Oh, dan Amandla Stenberg is just too cute, I tell you. Adorable!
The Hunger Games Cast |
Anyway, aside from the cast, hal lain yang saya suka dari film ini adalah betapa efek audio-visual-nya bisa bener-bener menyampaikan apa yang Katniss rasakan ketika berada dalam arena. Ada beberapa review yang bilang mereka nggak suka sama shaky camera-nya or some of them said that it was overdone, but to be honest, saya rasa hal itu yang bikin saya semakin merasa seperti berada di dalam arena. Ada satu adegan di mana Katniss lagi terserang efek sengatan Tracker Jackers, jadi dia nggak bener-bener bisa ngebedain yang mana real life dan yang mana halusinasi. Efek di film ini bener-bener ngeliatin arena dari Katniss' point of view, dan menurut saya itu dapet banget! Ada juga scene di mana Katniss berada dalam jarak terlalu dekat dengan an explosion site, jadi dia agak kehilangan akurasi pendengaran selama beberapa saat (well, kalau di bukunya sih dia sempet tuli gitu di sebelah kiri), dan efek suara ngiii~ng di film ini juga nyampein banget ke penonton gimana confusing-nya situasi saat itu. Pokoknya, saya puas banget sama efek audio dan visual film ini. Salut!

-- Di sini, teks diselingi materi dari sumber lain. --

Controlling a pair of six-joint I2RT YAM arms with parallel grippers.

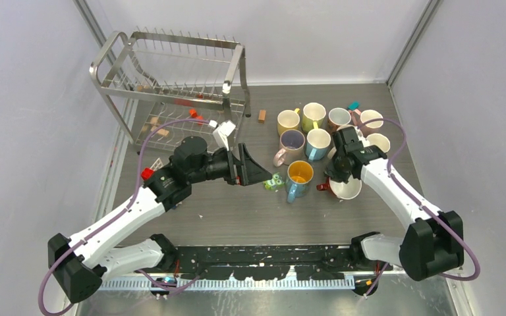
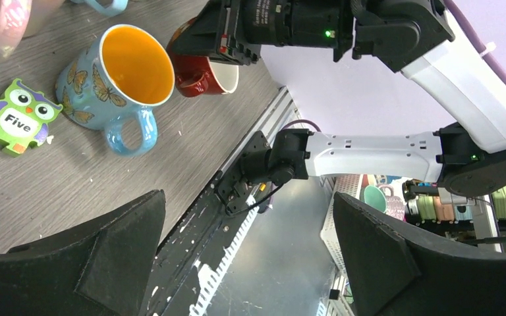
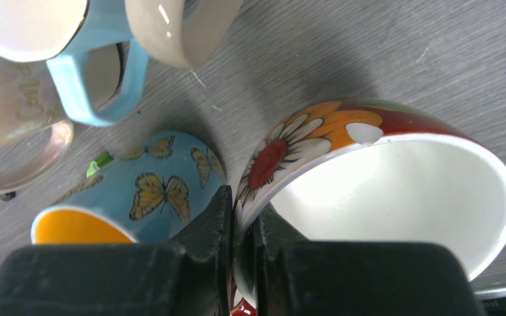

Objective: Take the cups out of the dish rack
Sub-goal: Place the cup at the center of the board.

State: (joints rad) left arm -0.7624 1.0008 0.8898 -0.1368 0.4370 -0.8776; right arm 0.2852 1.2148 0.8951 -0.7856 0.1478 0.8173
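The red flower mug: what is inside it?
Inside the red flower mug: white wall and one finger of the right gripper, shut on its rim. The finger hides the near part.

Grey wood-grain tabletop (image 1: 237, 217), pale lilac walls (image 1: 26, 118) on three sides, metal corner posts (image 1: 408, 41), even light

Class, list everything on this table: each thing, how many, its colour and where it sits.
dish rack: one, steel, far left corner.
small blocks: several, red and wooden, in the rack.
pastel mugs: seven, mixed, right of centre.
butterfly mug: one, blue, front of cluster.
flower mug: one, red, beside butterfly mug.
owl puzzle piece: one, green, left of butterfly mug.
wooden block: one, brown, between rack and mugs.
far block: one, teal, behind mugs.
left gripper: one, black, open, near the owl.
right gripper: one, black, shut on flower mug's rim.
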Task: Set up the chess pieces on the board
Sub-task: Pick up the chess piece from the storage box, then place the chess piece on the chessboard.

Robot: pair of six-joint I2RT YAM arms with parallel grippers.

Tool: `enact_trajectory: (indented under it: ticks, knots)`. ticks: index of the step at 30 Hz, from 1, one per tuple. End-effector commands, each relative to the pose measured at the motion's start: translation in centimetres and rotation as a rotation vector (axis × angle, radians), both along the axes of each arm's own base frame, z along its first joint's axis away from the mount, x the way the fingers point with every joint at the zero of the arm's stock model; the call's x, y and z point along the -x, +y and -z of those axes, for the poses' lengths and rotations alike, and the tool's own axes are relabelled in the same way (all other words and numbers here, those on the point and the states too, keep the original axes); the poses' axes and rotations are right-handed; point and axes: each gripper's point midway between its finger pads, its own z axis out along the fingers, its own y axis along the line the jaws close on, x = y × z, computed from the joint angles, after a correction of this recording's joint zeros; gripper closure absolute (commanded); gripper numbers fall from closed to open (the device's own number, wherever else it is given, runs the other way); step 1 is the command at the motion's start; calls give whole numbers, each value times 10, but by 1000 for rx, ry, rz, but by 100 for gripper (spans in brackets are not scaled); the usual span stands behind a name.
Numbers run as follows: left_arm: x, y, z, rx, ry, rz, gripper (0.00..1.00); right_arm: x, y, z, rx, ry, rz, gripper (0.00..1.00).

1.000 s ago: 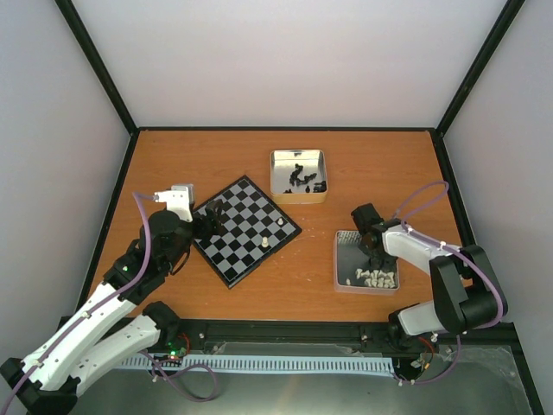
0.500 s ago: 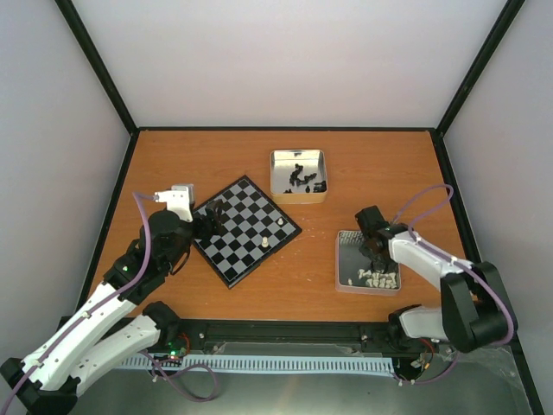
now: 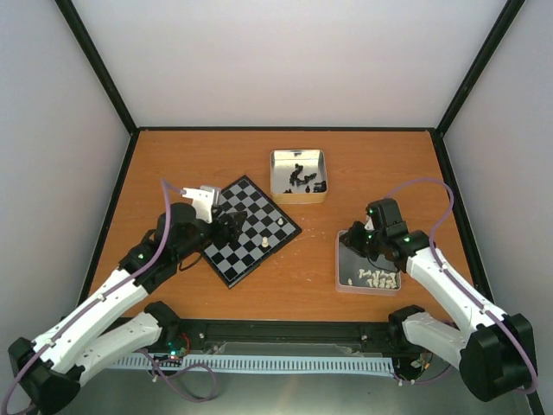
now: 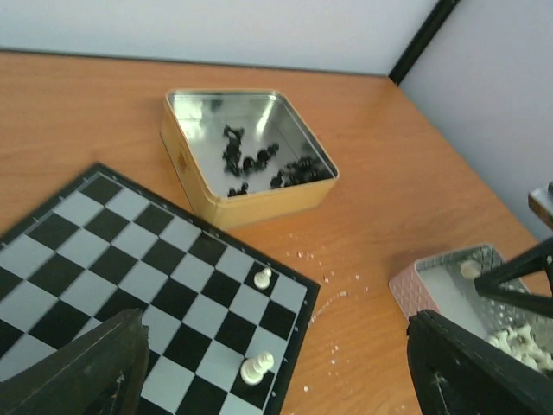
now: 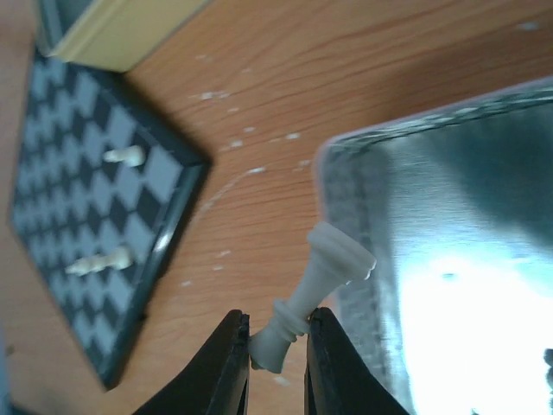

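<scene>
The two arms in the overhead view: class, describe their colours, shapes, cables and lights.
The left arm and right arm share smooth white shells linked by rounded black joints, each with a green light. A purple cable loops along each. The left gripper and right gripper are black, with flat tapered fingers.

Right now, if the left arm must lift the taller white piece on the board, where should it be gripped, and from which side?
Probably at the narrow stem under its head, coming straight down from above. The taller white piece stands upright near the chessboard rim, and the smaller white piece stands squares away, so the jaws fit on both sides.
</scene>
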Motion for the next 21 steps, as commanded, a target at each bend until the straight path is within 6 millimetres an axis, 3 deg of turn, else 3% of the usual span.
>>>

As for the pacing, believe it or not, fim ini berdurasi sekitar dua setengah jam, dan menurut saya memang agak brief. Which is totally understandable, you see, karena untuk bener-bener ngebawa every single scene dari bukunya dalam bentuk film itu mungkin bakal butuh empat jam atau lebih! Saya rasa faktor durasi (yang kurang, mind you, bukan panjang) itulah yang bikin penonton yang belum baca bukunya (which they should) ngerasa bingung dan some of them dissatisfied. Ini tuh udah nge-cut lumayan banyak scene, lho. Bahkan ada satu karakter penting yang dihilangkan, meskipun nggak begitu mempengaruhi cerita (Madge). Secara pribadi sih saya menyayangkan durasi cave scene di mana Katniss sama Peeta bener-bener meng-establish relationship mereka bener-bener singkat (apalagi Josh kayaknya bener-bener suka banget sama adegan itu, diomongin hampir di tiap interview). Which is, again, tolerable, karena inti dari film ini bukan kisah cinta Katniss dengan Peeta di arena, tapi bagaimana mereka survive permainan sick Capitol ini dan bagaimana mereka memicu pemberontakan di distrik-distrik.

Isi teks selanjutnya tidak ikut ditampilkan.